Je moet naar school en daar moet je dan wiskunde leren. Goed, en als ik het niet doe? Dan krijg je allerlei onderdrukkende instanties achter je aan.
Waarom moet ik wiskunde leren? Zodat er later architecten en economen op de arbeidsmarkt komen. Maar wat heb ik daarmee te maken? Ik wil geen econoom worden, dus wat doe ik hier dan? Mij laten vernederen, door uren lag iets te doen dat ik niet wíl doen. Waarom zou ik dingen doen die ik niet wil doen?
Ik wil niet in de modder rollen, ik wil geen poep eten, ik wil geen wiskundetabellen opzetten, twee uur per dag. Mijn wil is God, er is alleen maar mijn wil in de wereld. Jullie paradepaardje, jullie ‘samenlevings’-fantasie staat los van mij. Betrek mij niet in je infantiele gepruts. Ik ken je niet, jij kent mij niet, laat mij met rust!
Als ik iets niet wil, dan doe ik het niet. Wat wil ik wel doen? Wat wilde ik wel doen op die leeftijd? Een beetje muziek luisteren, gamen, lezen, knutselen, spelen, klooien, een vriendinnetje krijgen (wat natuurlijk nooit lukte), vrienden hebben, dat soort zaken.
Maar als je geen wiskunde leert dan word je ‘dom’. Nou en? Jullie zeiden toch dat God sowieso van je houdt, ook als je ‘dom’ bent? Dom, wat dat ook mag zijn, hoe je dat ook meet. En wat als ik het niet erg vind, om ‘dom’ te zijn? Wat heb ik objectief gezien nodig? Bed, bad, brood. Meer niet, of ik nou ‘dom’ ben of zogenaamd ‘slim’.

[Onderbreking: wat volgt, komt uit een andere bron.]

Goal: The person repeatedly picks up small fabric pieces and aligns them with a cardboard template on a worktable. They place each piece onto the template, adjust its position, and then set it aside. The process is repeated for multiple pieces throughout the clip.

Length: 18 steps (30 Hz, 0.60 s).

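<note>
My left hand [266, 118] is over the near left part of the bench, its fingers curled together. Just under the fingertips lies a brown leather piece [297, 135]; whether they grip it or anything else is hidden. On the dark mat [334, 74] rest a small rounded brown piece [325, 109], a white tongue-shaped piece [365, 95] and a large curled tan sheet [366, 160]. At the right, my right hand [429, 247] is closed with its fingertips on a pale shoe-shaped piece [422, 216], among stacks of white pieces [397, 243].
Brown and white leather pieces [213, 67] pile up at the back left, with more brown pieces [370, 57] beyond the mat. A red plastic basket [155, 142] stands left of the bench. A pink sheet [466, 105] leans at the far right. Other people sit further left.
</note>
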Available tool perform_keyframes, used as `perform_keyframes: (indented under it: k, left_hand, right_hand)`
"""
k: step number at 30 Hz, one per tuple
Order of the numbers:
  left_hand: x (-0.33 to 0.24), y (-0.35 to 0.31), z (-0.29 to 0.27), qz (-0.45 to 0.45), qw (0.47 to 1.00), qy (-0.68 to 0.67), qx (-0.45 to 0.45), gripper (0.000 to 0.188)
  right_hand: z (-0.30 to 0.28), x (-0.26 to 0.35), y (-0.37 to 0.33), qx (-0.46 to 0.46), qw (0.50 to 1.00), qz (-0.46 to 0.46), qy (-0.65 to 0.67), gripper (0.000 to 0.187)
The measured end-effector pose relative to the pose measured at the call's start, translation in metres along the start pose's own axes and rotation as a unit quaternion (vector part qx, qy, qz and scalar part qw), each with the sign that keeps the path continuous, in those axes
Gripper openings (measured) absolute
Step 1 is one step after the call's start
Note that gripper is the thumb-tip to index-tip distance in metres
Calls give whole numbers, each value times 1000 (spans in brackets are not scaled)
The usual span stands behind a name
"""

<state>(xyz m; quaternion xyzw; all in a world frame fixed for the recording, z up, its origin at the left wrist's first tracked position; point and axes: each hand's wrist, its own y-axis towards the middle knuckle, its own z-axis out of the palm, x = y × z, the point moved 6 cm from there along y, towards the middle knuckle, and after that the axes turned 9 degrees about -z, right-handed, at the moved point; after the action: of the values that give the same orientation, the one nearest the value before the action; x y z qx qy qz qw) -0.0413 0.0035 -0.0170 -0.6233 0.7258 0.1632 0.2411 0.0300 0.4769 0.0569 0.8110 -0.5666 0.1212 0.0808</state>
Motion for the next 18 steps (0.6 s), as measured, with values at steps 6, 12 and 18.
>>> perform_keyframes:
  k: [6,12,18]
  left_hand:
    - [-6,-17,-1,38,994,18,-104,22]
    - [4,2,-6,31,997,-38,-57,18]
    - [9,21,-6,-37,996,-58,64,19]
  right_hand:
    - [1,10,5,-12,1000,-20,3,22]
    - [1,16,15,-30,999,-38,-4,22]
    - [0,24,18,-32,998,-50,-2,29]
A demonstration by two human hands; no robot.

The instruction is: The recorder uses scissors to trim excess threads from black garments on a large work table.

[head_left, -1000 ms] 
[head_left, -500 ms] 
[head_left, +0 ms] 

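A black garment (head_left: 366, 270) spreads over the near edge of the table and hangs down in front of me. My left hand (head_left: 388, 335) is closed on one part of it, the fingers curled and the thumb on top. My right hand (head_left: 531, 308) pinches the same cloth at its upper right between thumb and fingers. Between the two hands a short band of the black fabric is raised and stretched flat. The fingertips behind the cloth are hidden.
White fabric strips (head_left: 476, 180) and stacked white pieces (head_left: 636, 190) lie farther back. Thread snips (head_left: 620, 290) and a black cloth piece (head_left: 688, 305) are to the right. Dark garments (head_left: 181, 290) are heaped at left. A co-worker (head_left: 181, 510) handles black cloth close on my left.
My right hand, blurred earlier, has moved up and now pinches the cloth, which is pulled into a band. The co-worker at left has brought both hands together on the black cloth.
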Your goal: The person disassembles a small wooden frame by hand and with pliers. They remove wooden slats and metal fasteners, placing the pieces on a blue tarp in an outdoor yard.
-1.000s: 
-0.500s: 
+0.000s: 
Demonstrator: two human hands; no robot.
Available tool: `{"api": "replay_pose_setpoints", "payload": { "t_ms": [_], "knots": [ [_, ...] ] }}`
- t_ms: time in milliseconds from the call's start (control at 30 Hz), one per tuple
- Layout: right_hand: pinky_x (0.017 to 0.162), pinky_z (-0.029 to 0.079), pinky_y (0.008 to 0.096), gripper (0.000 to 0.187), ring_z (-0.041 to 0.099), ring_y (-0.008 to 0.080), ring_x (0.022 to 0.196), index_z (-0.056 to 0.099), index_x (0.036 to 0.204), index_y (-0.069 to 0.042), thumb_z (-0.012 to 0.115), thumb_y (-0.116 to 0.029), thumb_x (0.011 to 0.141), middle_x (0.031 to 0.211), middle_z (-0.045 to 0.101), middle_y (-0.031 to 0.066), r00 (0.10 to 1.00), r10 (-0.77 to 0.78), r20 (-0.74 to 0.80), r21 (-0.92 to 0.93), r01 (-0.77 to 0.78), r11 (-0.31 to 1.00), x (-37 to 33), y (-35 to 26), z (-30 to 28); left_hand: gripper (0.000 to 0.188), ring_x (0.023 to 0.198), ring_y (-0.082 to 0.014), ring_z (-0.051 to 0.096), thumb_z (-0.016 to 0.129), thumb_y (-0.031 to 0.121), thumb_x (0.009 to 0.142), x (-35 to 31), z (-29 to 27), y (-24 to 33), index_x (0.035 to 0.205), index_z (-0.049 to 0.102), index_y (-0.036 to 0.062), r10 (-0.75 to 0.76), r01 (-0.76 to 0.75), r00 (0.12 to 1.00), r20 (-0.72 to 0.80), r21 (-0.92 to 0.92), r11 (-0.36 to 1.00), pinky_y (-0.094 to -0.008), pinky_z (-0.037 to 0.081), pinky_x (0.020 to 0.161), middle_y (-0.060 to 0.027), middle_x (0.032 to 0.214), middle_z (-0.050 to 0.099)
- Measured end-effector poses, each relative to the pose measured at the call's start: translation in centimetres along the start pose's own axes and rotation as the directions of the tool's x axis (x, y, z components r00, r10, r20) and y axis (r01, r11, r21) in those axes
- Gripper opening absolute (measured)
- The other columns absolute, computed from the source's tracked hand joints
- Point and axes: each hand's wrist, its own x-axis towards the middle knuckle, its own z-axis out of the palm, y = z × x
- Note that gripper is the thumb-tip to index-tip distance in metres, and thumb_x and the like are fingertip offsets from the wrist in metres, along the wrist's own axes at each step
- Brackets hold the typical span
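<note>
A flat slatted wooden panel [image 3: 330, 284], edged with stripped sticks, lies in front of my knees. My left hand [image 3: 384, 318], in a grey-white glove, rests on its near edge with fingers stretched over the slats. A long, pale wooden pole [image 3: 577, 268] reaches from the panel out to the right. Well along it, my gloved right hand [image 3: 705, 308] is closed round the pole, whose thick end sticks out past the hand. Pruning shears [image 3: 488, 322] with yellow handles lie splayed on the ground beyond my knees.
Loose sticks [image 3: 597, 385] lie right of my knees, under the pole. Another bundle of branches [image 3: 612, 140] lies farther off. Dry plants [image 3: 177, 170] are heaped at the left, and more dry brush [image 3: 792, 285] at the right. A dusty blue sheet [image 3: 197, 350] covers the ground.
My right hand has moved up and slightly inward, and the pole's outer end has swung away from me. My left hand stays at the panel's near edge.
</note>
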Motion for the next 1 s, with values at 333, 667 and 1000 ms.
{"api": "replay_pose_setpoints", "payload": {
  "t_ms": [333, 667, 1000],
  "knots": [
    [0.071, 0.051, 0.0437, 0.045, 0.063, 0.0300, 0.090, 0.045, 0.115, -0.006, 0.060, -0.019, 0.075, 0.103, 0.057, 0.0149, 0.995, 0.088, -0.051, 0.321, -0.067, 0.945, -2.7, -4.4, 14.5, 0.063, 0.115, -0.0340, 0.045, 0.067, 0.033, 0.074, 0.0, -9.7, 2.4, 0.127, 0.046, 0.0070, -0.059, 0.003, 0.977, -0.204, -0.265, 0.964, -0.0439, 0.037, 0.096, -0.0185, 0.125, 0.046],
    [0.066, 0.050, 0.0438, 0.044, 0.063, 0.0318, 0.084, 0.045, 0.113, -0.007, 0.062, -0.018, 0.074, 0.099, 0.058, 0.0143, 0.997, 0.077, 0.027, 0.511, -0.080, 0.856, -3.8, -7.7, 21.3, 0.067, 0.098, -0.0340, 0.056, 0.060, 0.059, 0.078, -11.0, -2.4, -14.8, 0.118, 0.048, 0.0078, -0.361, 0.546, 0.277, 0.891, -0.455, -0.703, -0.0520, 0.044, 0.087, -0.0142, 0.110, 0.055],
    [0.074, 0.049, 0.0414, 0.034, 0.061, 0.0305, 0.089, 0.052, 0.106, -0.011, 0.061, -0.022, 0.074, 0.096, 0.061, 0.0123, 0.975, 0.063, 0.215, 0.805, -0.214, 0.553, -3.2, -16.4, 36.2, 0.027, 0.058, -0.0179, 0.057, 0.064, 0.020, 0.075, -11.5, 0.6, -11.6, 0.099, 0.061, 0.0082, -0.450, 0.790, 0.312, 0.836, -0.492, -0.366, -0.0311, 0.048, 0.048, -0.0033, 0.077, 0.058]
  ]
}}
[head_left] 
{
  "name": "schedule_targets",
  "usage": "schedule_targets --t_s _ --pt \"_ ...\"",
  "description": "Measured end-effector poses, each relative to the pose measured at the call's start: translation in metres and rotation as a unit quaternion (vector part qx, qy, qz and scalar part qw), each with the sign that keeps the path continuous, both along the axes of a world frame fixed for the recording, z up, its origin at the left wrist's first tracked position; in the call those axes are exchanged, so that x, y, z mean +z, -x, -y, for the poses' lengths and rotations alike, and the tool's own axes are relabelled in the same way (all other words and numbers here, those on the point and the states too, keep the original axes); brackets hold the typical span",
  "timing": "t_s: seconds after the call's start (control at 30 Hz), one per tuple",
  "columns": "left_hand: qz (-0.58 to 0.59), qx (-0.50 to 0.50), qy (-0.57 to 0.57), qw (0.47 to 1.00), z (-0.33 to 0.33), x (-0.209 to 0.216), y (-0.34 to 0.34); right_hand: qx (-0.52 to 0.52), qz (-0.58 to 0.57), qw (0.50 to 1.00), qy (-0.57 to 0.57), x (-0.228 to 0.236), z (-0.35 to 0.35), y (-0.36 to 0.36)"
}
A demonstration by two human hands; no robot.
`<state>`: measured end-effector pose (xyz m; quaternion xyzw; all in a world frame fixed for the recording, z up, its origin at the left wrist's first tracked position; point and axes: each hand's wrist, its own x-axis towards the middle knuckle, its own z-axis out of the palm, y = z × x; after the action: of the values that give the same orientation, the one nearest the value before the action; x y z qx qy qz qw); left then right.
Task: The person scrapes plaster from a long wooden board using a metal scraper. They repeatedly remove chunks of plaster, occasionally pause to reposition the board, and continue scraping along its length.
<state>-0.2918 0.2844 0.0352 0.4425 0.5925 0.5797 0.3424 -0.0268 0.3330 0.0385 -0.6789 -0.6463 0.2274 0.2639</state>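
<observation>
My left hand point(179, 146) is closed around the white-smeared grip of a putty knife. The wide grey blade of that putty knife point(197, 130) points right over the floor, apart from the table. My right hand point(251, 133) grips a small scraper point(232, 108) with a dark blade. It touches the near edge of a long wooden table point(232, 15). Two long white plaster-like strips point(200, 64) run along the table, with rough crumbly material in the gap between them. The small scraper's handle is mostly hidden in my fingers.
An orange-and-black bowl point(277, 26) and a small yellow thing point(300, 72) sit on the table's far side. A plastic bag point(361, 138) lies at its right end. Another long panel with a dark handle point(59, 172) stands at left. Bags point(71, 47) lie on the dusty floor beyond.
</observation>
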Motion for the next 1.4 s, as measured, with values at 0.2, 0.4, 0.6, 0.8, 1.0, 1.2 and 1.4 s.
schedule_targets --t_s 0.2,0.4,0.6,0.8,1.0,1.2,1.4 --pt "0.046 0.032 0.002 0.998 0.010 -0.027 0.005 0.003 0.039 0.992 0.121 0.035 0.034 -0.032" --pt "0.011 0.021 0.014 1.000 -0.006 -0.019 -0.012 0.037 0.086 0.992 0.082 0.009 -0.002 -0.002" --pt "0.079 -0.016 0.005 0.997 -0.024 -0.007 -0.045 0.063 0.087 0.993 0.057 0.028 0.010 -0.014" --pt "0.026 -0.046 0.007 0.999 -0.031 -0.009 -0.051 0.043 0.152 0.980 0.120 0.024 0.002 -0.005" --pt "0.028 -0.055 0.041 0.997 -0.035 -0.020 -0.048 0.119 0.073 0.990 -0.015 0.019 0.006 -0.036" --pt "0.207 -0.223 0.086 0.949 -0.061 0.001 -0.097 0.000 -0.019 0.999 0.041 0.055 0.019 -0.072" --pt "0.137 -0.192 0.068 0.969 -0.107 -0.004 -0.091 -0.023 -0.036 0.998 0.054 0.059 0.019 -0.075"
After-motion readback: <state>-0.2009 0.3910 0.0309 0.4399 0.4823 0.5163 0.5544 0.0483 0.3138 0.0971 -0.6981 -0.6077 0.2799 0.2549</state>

Als ik besluit dat ik architect wil worden, dan bots ik ergens tegenaan. Namelijk tegen het feit dat ik dan wiskunde moet leren. Dan heb ik dus een réden om wiskunde te leren. Er is dan dus een innerlijke motivatie gaande, niet een externe motivatie. Je zwemt dan met de stroom méé, niet tegen de stroom in. Dit alles is toch zo helder als een kristal? Alles is tien keer zo zwaar, als je niet gemotiveerd bent. Toen ik Engels wilde leren, na mijn ‘school’, ging dit dertig keer zo snel als toen men mij als zestienjarige knul in een hok stopte waar ik het moest en zou leren, terwijl buiten de zon scheen. Nou, als ik het moet dan doe ik het per definitie niet. Dat was toen al een principekwestie.
Het hele instituut van die zogenaamde ‘school’, bedacht door onze calvinistische ‘samenleving’, is geheel contraproductief. Om zeven uur kinderen uit bed halen om ze dan slaapdronken dingen te laten leren die ze nooit wilden leren, die ze na een halfuur vergeten zijn. Dit alles is een zwart gat, een bodemloze put waar de jeugd in gestort wordt door onze ijverige en ietwat simplistische’ leraren’. Al die levensenergie, al die vitaliteit van de jeugd wordt gewoon gedoofd door ‘school’. Hoe doen ze het?
We don’t need no education! zong een band, waar ik verder niet zoveel mee heb.
Als ze spijbelen voor het klimaat, dan spijbelen ze ook voor zichzelf. Want spijbelen is de echte deugdzaamheid, het echte instinct, het lijfbehoud. Als iedereen spijbelt is het geen spijbelen meer. Laten we allemaal uit deze ‘samenleving’ stappen en universeel spijbelen.